• What needs to be done: Your reply should contain the whole listing below, repeated exactly, and no images.

• Given data:
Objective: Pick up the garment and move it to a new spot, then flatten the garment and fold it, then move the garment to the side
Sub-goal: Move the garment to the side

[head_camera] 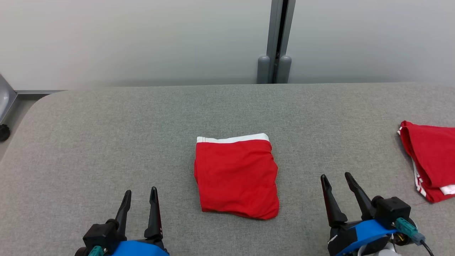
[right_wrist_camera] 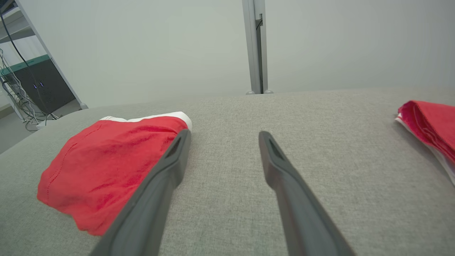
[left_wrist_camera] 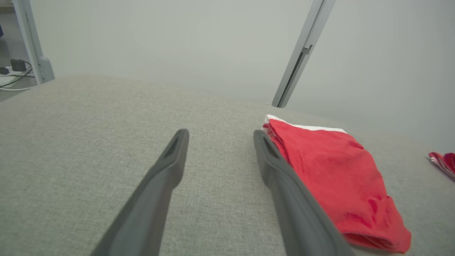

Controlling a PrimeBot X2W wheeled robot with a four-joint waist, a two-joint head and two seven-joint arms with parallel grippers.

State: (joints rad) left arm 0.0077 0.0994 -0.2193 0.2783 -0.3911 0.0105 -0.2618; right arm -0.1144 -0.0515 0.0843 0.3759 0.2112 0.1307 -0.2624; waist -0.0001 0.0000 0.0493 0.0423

• Answer:
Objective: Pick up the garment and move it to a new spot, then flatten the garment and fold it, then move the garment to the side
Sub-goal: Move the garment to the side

[head_camera] 
[right_wrist_camera] 
[left_wrist_camera] 

Controlling a PrimeBot X2W wheeled robot with a four-joint waist, a two-joint head and two seven-joint arms with parallel grippers.

State: (joints rad) left arm 0.0077 0.0994 -0.2193 0.2783 -0.3911 0.0105 -0.2618; right arm -0.1144 -0.0515 0.0843 0.3759 0.2112 0.1307 -0.2624; waist -0.0001 0.0000 0.0493 0.0423

The exercise has been fully completed.